仁誠会の精鋭たちが一斉に影のように散り、ヤードを包囲する。


――突入!


次の瞬間、コンテナの影から現れたのは、重装備の警備部隊。

警察の特殊班だ。

政府はすでに仁誠会の動きを読んで待ち構えていたのだ。


「撃て!」

怒号とともに閃光弾が炸裂し、夜空を白く染める。


「来やがったな!」

鷹村が鉄パイプを振り抜き、突進してきた警官を弾き飛ばす。

蓮も木刀を握りしめ、訓練で叩き込まれた“間合い”を思い出しながら敵をかわし、一人を倒す。

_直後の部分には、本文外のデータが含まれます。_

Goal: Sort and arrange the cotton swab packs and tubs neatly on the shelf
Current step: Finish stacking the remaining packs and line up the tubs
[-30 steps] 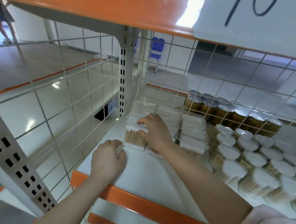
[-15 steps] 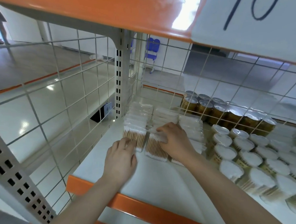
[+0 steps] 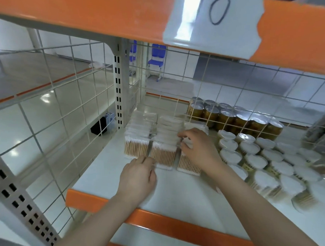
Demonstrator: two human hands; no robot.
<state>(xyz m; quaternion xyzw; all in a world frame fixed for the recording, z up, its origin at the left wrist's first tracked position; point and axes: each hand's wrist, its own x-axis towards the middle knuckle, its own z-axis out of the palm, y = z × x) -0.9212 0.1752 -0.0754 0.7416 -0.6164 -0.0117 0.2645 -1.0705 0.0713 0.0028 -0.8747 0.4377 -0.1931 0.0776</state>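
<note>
Where hands (image 3: 199, 145) meet packs (image 3: 163, 152), sign (image 3: 213, 23) "0"

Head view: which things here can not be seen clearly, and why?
- Right-hand swab pack: the right hand covers its top.
- Left hand fingertips: blurred, so grip on the middle pack is unclear.
- Paper sign: cut off by the top edge.
- Tubs at far right: motion-blurred.

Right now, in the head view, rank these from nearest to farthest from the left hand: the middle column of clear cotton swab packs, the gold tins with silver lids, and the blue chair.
1. Middle column of clear cotton swab packs: just ahead of the left hand.
2. Gold tins with silver lids: back right, behind the mesh.
3. Blue chair: far beyond the shelf.
</note>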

「お前らは誰を守ってんだ! 国民か、それとも腐った政治家か!」

怒号が飛び交い、戦場は混沌と化した。


だが、仁誠会は怯まなかった。

各自が市民を巻き込まぬよう動き、迅速かつ静かに敵を制圧していく。

その戦いぶりは、ただの暴力団ではなく――秩序を守る戦士のようだった。


やがて蓮が見つけたのは、コンテナの中に積み上げられた無数の札束。

まさに裏金の山だった。


「……これが国の真実かよ」


怒りを噛み殺しながら、蓮はカメラで証拠を撮影する。

そこへ駆け込んできた鷹村が叫んだ。


「坊主、撤退だ! 長居は無用だ!」

「はい!」


仁誠会は札束を焼き払い、証拠だけを持ち帰った。

燃え盛る炎が夜空を赤く染め、その光景はまるで「革命の狼煙」のように見えた。


――その翌朝。

テレビのニュースは「暴力団による襲撃」と報じた。

だがSNSでは拡散された炎上動画に、無数のコメントが寄せられていた。


《政府の闇を暴いたのは仁誠会だった》

《どっちが悪か、もう分かっただろ》


民衆の心は、確実に動き始めていた。